The mayor’s efforts to increase outreach to unsheltered New Yorkers are laudable, but without expanding the solutions that outreach workers can offer, the outcomes will remain sadly the same. We must drastically increase the number of single and double-room Safe Haven and stabilization beds — which give homeless New Yorkers the conditions they deserve.

Finally, with the average family staying in shelter for nearly 500 days, there is an urgent need to make it easier for homeless New Yorkers to access housing. There are several pieces of legislation in the Council that would do so — by making CityFHEPS vouchers work better, banning housing discrimination against people with conviction records, and more.

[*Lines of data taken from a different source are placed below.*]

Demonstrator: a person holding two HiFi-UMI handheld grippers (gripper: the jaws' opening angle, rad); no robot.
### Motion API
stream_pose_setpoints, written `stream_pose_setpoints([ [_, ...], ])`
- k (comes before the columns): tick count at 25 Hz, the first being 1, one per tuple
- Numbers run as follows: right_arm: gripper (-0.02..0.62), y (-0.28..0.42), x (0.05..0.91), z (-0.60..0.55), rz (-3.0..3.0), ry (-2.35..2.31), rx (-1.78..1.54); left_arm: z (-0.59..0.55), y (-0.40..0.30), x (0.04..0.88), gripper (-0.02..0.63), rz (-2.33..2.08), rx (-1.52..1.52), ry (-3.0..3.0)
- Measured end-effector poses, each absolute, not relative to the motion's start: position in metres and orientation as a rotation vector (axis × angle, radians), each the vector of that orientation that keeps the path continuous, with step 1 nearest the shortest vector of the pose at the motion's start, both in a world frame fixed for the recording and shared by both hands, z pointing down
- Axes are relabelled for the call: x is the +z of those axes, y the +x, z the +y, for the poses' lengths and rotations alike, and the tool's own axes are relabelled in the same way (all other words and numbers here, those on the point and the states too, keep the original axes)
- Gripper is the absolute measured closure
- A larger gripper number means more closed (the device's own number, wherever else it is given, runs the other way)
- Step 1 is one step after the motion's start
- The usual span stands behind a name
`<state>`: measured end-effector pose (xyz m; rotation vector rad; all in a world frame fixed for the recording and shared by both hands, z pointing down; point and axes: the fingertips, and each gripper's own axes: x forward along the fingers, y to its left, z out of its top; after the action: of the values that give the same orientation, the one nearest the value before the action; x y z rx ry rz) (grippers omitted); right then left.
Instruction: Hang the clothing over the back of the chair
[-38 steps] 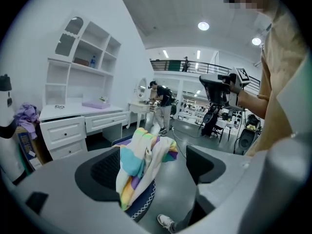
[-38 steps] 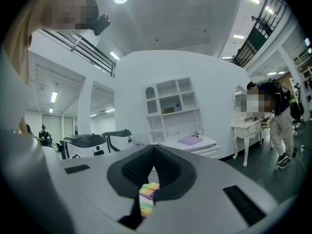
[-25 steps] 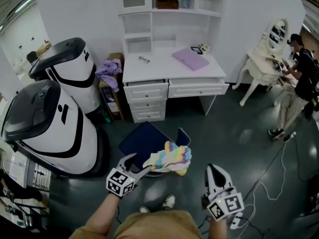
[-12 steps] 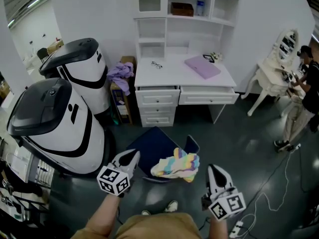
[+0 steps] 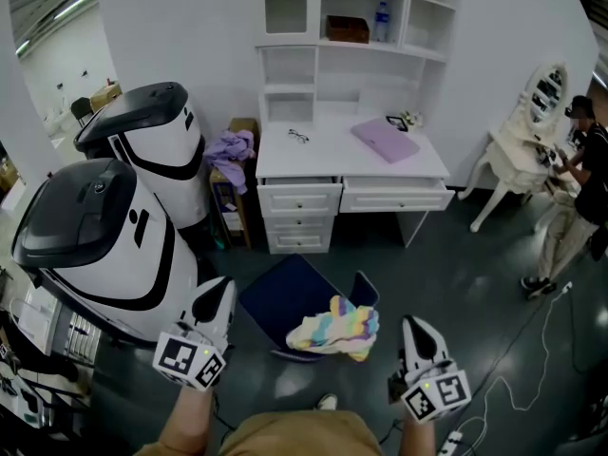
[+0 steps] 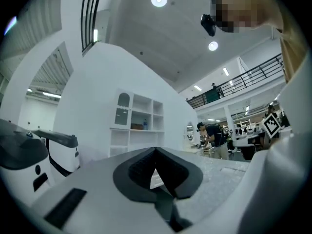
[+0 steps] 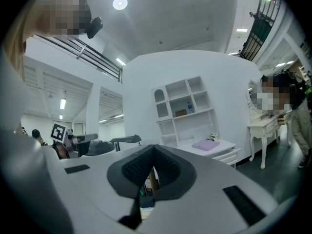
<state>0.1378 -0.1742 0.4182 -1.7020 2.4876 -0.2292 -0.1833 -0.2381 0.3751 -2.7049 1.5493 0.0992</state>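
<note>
Left gripper (image 5: 223,286): jaws have just been closing and now sit together, nothing between them. Right gripper (image 5: 416,324): jaws together too, empty. Both are off the clothing (image 5: 333,327), which sits between them in the head view. It's draped over the near right edge of the blue chair (image 5: 285,292), and I can't tell whether that edge is the chair's back. For room, my left side is tight: the nearer white-and-black machine (image 5: 85,245) is just beside the left gripper, with the second machine (image 5: 147,141) behind it. Ahead, a strip of bare dark floor (image 5: 446,264) runs between the chair and the white desk (image 5: 328,164), whose front edge carries drawers. To the right, the floor is open out to a cable (image 5: 537,345) trailing across it. A white vanity table (image 5: 527,136) and a person (image 5: 581,183) stand well apart at the far right. Counts: one chair, one piece of clothing, two grippers, two machines, one desk, one vanity table and one person. On the desk there is one purple folder (image 5: 385,139) and one pair of glasses (image 5: 298,137). One purple cloth (image 5: 231,147) sits heaped left of the desk.
</note>
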Motion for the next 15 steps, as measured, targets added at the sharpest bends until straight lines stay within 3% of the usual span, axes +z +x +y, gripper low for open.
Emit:
stream_pose_setpoints([
  [6, 0.592, 0.15, 0.406, -0.179, 2.491, -1.737, -0.178, -0.221, -0.212, 0.333, 0.601, 1.613, 0.174, -2.527],
  [15, 0.592, 0.153, 0.385, -0.179, 2.499, -1.731, -0.13, -0.205, -0.225, 0.341, 0.601, 1.674, 0.161, -2.473],
])
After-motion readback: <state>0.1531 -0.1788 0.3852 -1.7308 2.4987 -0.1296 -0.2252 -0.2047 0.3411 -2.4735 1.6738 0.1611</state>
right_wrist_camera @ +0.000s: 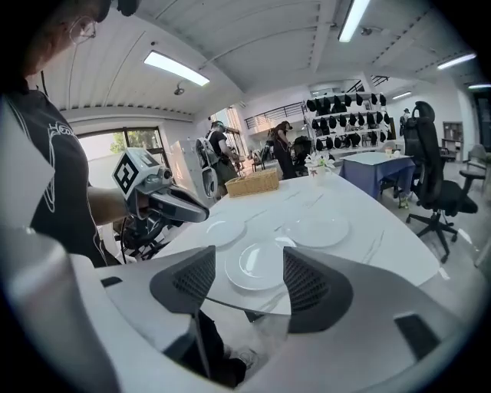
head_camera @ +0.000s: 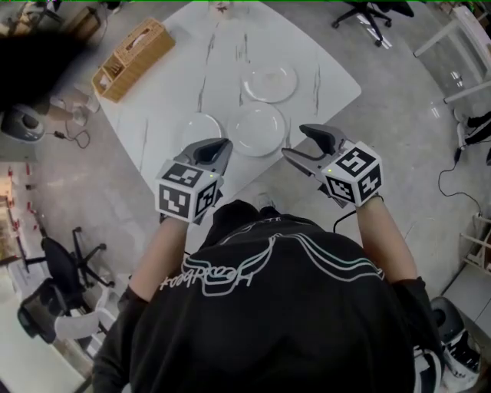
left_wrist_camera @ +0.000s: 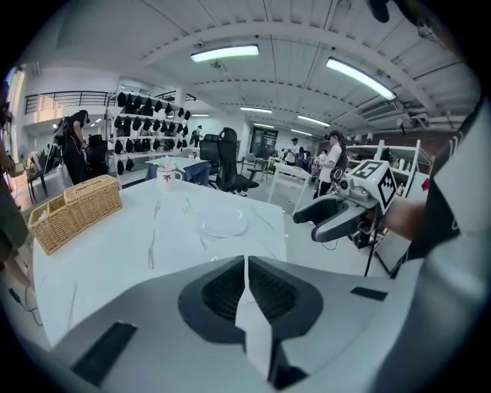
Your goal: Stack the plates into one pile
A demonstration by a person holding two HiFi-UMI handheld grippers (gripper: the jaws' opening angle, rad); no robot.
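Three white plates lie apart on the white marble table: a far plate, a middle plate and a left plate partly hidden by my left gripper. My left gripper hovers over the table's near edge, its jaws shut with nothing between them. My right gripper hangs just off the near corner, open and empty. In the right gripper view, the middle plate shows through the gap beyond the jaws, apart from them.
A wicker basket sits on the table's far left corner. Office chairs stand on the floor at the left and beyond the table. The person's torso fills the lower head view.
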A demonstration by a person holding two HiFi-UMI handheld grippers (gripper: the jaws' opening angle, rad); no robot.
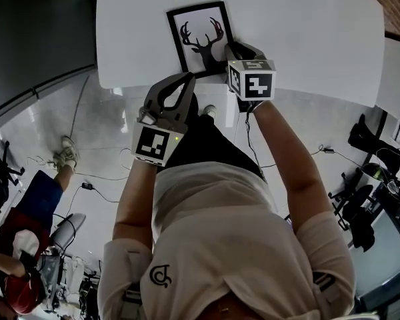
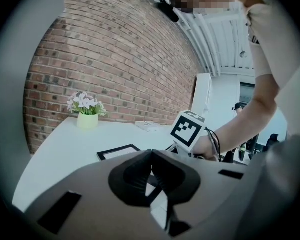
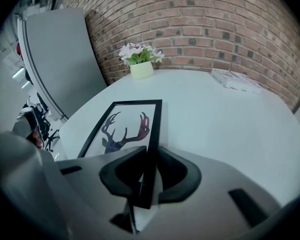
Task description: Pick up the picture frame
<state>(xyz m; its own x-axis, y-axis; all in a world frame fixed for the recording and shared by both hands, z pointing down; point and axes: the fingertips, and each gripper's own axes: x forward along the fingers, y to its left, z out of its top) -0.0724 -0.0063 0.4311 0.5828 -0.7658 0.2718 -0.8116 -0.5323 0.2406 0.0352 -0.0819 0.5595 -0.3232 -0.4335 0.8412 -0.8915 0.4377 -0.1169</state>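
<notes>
A black picture frame [image 1: 200, 35] with a deer-antler print lies on the white table [image 1: 307, 39] near its front edge. My right gripper [image 1: 235, 51] is at the frame's near right corner. In the right gripper view my right gripper [image 3: 151, 151] has its jaws closed on the frame's [image 3: 125, 129] right border, which runs between the pads. My left gripper [image 1: 187, 79] hovers just off the table's front edge, left of the right one, shut with nothing in it. In the left gripper view my left gripper [image 2: 151, 154] shows touching pads, with the frame [image 2: 117, 152] ahead of them.
At the table's far side, against the brick wall, stand a potted plant with white flowers [image 3: 141, 69] and a white booklet [image 3: 235, 79]. A grey panel [image 3: 60, 59] stands to the left. Below the table edge lie cables on the floor and another person [image 1: 27, 245] sits.
</notes>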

We hope we can count on the mayor’s support for signing and swiftly implementing these vital changes.

And in the meantime, the mayor can streamline the path to housing by eliminating the “90-day rule,” a regulation that requires households to spend 90 days in shelter before qualifying for a city-funded voucher. Allowing homeless New Yorkers to access rental assistance immediately is both right and prudent. It would reduce strain on the shelter system at a moment when we need all the beds we can get: this month, the vacancy rate in family shelters was just 0.18%, or 19 available rooms.

We must protect the health and safety of all New Yorkers. And that starts with those who do not have a home.

Restler represents Greenpoint, Williamsburg, Boerum Hill and other neighborhoods in the City Council. Matthews is a leader of VOCAL-NY’s Homelessness Union.